As to the second goal of the present paper, if binary or ternary relations are sufficient to describe a predictive relation between predictor and target genes, then one might expect that the logical functions are discernable within the continuous, pre-quantized data. After all, the hypothesis is that somehow the ON–OFF model sufficiently characterizes the multivariate relations between mRNA concentrations, at least to the extent that these concentrations themselves characterize transcriptional control. This issue is key for gene regulatory networks based on logical functional relationships, such as Boolean networks (Kauffman, 1993) and their extension to probabilistic Boolean networks (Shmulevich et al., 2002). It will be demonstrated using the NCI 60 cell lines that, in fact, strong predictive (high CoD) functions discovered in the ternary context have counterparts for the continuous data.

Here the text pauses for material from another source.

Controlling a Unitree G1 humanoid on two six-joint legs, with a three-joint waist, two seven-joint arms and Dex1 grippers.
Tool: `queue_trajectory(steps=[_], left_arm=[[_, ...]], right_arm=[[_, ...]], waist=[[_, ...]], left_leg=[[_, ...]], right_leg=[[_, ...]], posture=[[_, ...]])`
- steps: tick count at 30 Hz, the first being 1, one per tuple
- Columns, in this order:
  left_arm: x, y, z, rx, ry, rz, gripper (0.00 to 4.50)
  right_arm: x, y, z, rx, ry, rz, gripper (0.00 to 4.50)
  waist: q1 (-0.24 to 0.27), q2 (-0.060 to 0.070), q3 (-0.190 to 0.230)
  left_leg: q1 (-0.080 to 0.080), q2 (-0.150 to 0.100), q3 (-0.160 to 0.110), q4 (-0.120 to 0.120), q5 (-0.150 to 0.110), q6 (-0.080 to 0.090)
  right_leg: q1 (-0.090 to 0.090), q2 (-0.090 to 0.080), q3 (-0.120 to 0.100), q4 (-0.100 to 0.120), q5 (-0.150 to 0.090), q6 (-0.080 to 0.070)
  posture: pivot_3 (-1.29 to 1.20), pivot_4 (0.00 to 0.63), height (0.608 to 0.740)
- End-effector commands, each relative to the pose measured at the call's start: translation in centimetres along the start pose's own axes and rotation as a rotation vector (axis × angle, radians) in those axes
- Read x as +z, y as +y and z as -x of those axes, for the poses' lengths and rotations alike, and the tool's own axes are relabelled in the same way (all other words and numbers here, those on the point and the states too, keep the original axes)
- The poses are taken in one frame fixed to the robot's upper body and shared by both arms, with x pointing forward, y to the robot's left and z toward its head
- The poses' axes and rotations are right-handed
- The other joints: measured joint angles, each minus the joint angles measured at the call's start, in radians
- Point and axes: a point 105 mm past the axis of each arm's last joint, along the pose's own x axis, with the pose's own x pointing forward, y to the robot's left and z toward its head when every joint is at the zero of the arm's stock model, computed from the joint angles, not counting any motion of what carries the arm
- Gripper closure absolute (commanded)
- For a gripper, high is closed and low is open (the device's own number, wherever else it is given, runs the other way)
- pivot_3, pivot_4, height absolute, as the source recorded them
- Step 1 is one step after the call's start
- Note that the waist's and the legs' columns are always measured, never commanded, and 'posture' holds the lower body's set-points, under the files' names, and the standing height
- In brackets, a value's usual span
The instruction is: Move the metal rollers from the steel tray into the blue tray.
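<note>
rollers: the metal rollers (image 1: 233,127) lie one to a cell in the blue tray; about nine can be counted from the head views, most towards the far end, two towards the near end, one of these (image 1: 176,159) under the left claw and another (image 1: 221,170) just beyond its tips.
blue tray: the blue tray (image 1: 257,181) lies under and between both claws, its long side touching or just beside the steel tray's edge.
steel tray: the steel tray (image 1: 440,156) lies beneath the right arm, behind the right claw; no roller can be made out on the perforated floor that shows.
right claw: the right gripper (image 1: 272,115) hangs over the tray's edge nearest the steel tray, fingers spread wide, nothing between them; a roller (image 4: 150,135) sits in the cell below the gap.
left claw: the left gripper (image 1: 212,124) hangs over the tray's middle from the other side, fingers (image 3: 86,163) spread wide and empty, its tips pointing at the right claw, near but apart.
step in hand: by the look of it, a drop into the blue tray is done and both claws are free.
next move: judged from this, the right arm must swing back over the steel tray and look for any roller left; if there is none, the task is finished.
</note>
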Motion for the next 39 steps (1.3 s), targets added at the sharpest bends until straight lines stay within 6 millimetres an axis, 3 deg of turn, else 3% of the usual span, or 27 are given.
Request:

Several studies have been carried out in the past using the NCI 60 ACDS. We summarize a few representative cases and highlight the differences between the present work and the relevant earlier studies. In O'Connor et al. (1997) the integrity of the p53 tumor suppressor pathway in the cell lines of the NCI 60 ACDS was characterized using different measures of p53 functionality: (1) the sequence of the corresponding gene; (2) the stress induction of p53 related genes such as GADD45, MDM2 and WAF1; (3) the ability to induce growth in a p53 deficient yeast assay; and (4) the ability to arrest in the G1 phase following γ-irradiation. In addition, the sensitivity of the cell lines to different chemotherapeutic agents was correlated with their p53 status and the conclusion was that for most chemotherapeutic agents (except for the anti-mitotics), the presence of functional p53 resulted in enhanced chemosensitivity. Despite the useful characterization of p53 status for the ACDS provided in O'Connor et al. (1997) the correlation analysis used to relate chemosensitivity to p53 status is only a first step in trying to understand such relationships. The fact that in a subsequent paper using NCI cell lines (Amundson et al., 2000) individual correlations were calculated between the basal expression levels of 10 transcripts, the p53 status and chemosensitivity to different agents is an indication of the awareness that, in general, the relationships are multivariate in nature. For instance in Amundson et al. (2000) it was discovered that, in addition to the positive correlation between p53 status and chemosensitivity established earlier (O'Connor et al., 1997), an even stronger negative correlation exists between basal levels of BCLX and chemosensitivity. Another example is the apparent abnormality in the p53 signaling pathway reported in Bae et al. (1996) where certain wild-type p53 Human Melanoma cell lines failed to show appreciable induction of GADD45 upon γ-irradiation. It is possible that factors other than p53 status alone could be determining GADD45 induction and the apparent abnormality could be reconciled by using multivariate tools from the outset.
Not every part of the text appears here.